Students will learn the basics of writing press releases, opinion
pieces, and speeches and how to put together media campaigns and
public relations plans. "More and more, the news we read
in the papers and see on television is influenced by public relations,"
said McCaffrey. "Understanding how public relations works
is crucial to understanding the news and how public opinion is
shaped." Acting as chief communications officers of fictional
companies, students will manage both public relations crises and
day-to-day communications.
Writer Barry
Werth of Northampton will teach Covering the Campus, a course
in which journalism and writing students will look at the world
and culture of the academy through the prism of the news media.
"Colleges and universities form a distinct world," said
Werth, "and there is a special urgency for students to figure
out what's going on in their world and how to write about it."

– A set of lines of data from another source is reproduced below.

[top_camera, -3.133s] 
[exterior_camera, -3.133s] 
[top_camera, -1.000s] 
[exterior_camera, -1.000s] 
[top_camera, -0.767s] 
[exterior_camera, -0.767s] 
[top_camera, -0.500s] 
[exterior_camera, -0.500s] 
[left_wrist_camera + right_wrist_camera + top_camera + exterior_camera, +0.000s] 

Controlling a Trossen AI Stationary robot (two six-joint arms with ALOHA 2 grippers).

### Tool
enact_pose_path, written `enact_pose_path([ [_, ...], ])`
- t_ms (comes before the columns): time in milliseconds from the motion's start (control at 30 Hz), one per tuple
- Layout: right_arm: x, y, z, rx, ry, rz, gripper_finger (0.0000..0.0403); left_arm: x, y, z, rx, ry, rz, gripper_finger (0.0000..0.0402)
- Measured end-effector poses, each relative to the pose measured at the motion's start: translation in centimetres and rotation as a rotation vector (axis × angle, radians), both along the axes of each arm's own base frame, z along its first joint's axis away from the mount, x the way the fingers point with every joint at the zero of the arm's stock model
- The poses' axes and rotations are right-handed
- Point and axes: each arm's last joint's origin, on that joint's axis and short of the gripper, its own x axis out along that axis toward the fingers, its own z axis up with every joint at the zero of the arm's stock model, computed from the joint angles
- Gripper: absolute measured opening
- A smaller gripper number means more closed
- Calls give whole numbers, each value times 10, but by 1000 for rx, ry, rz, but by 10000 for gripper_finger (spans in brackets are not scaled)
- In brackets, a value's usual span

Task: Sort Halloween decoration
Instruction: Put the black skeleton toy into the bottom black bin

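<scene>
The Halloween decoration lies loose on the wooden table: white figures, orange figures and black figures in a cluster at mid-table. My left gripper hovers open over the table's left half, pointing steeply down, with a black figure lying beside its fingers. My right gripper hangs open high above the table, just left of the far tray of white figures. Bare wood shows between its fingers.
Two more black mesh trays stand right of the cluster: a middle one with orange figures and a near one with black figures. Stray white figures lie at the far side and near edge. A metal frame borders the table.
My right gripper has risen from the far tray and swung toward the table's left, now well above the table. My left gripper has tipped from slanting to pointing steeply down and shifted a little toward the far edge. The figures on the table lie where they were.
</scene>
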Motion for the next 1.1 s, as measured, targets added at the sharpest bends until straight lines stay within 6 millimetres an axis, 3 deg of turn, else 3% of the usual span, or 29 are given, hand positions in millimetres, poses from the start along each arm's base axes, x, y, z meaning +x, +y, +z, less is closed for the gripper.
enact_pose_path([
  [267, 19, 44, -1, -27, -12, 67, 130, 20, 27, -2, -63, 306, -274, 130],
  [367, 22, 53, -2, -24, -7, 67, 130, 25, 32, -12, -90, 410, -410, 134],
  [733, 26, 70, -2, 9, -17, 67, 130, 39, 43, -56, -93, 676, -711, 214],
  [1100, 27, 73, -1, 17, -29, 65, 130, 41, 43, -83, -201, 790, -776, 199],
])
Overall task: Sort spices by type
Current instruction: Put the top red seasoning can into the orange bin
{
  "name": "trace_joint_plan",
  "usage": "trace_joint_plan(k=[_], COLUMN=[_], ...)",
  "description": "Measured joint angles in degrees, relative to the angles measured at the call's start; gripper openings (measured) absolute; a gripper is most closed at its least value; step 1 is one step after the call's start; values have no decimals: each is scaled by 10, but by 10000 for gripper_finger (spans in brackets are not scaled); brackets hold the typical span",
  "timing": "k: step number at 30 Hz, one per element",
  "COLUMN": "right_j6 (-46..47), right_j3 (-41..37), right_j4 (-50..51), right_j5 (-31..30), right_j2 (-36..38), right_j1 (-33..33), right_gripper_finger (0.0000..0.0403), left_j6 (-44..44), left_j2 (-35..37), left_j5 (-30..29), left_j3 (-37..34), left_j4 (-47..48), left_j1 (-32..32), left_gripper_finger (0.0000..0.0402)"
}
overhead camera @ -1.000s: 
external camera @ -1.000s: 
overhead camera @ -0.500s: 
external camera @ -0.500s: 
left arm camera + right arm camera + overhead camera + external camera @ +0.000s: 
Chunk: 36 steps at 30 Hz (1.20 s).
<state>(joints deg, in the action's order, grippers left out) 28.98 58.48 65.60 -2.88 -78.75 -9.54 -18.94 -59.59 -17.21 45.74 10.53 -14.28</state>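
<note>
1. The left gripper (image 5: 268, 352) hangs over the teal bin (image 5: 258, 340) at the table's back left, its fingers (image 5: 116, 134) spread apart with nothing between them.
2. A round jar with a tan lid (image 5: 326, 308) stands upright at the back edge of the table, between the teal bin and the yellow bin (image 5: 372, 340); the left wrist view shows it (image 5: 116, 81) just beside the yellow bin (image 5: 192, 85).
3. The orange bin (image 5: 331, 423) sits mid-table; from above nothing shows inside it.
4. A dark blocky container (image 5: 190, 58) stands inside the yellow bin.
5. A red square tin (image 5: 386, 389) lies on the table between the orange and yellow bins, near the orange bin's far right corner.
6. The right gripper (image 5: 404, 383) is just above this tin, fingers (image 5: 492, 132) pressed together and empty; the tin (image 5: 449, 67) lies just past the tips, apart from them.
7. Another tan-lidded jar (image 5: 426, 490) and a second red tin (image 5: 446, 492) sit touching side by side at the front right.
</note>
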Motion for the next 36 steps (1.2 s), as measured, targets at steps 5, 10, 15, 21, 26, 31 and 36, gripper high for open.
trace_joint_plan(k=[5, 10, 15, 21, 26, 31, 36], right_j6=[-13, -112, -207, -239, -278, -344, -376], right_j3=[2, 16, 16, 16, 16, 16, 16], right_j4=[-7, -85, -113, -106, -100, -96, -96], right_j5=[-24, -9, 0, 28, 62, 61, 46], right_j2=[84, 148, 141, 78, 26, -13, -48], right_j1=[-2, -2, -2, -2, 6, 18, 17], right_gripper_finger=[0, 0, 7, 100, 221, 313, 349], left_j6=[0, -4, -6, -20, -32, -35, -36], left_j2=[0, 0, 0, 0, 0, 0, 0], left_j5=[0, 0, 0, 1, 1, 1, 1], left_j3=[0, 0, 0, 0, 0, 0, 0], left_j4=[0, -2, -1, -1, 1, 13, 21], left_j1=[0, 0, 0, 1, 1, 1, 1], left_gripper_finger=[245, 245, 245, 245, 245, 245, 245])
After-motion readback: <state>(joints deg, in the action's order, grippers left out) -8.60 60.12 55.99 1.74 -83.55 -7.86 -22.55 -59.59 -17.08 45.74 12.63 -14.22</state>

The first half of the course will be devoted to reviewing media
coverage of recent college scandals and analyzing in-depth pieces
on college life. During the second half, students will create
their own stories in workshop format, investigating and developing
narrative approaches for assignments of 2,500-plus words. "College
is not just a place where students discover themselves for four
years, but a business, a culture, a world that is journalistically
meaty," said Werth.
Students
who have been enjoying the Weissman Center's series Building Meaning:
Architecture and Public Space in the Third Millennium will want
to register for one or both of the center's two J-Term courses
on architecture. Taught by Gretchen Schneider, who is both a lecturer
at Smith College's architectural studios and an architect in private
practice, Architecture Workshop is a hands-on introduction to
the basic language, skills, and processes of the architectural
design studio. Students will make a small design project, working
in drawings and models in the convention of "plan,"
"section," and "elevation." Inside/Outside:
Readings in Architectural Theory is an introduction to modern
and contemporary architectural writings by designers, theorists,
critics, and historians. Instructor Karen Koehler, who teaches
courses in modern and contemporary art and architecture at the
Five Colleges, will consider such topics as the meaning of space,
the role of privacy, the function of politics and economics in
architecture, questions of decoration and ornament, as well as
issues of memory and desire.
"Often,
works of architecture can inspire the deepest of emotions,"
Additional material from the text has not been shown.